Настанет день - Деннис Лихэйн 5 стр.


— Может, у них и правда нет денег, — предположил Дэнни.

— В прошлом году так и говорили. Мол, погодите, кончится война, и мы вас вознаградим. — Стив развел руками. — Что-то смотрю-смотрю, а награды никакой не вижу.

— Война еще не кончилась.

Стив скорчил гримасу:

— По сути — считай кончилась.

— Тогда начните новые переговоры.

— Мы и начали. На прошлой неделе они нам снова отказали. А стоимость жизни, между прочим, все растет. Мы подыхаем с голоду, Дэн. Были бы у тебя дети, ты бы понял.

— У тебя их тоже нет.

— У вдовы моего брата, земля ему пухом, двое. А я все равно что женат. Баба думает, у меня вечный кредит у Джилкриста .[16]

Дэнни знал, что Стив начал подбивать клинья к вдове Койл уже через месяц-другой после того, как его брата уложили в могилу. Рори Койлу перерезало бедренную артерию механическими ножницами для стрижки овец на брайтонской скотобазе, и он истек кровью среди ошеломленных рабочих и равнодушных коров. Когда руководство предприятия отказалось платить семье погибшего даже минимальное пособие, рабочие использовали смерть Койла — поистине вопиющий случай — как повод для объединения в профсоюз, но их стачка длилась всего три дня, а потом брайтонская полиция, пинкертоновцы и заезжие любители помахать битой нанесли ответный удар и в два счета превратили Рори Джозефа Койла в Рори-Как-Бишь-Его-На-Хрен-Звали.
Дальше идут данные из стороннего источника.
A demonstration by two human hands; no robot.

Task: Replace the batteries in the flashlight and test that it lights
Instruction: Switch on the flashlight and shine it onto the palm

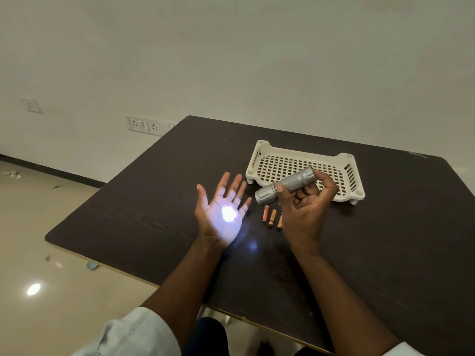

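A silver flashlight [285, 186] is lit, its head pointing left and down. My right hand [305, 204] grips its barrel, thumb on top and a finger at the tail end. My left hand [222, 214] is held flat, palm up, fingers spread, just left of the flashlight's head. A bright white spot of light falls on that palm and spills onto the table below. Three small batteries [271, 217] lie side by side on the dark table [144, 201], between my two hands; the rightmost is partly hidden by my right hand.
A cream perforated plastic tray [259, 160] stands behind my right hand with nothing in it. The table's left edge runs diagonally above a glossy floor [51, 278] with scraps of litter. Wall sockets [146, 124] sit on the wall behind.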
На другой стороне улицы человек в круглой анархистской шапочке, с длинными подкрученными усами, установил под фонарем деревянный ящик, вытащил записную книжку и сверился с ней, после чего вскарабкался на свою переносную трибуну. На мгновение Дэнни проникся к нему странным сочувствием. Интересно, есть ли у него жена и дети?..

— АФТ — общенациональная штука, — повторил он. — Управление нам в жизни не позволит вступить, скорее сдохнет.

Стив взял его под руку, глаза у него перестали лучиться обычным спокойным светом.

— Приходи на собрание, Дэн. В Фэй-холле. По вторникам и четвергам.

— Толку-то? — спросил Дэнни.

Тип на той стороне улицы начал что-то выкрикивать по-итальянски.

— Просто приходи, — ответил Стив.


После дежурства Дэнни в одиночестве пообедал, а затем принял лишнего в «Костелло», портовом кабачке, куда любили ходить полицейские. С каждой порцией образ Джонни Грина в его мозгу съеживался. Джонни Грин с его тремя боями за сутки, с пеной изо рта, с его канцелярской работой и предупреждением о выселении.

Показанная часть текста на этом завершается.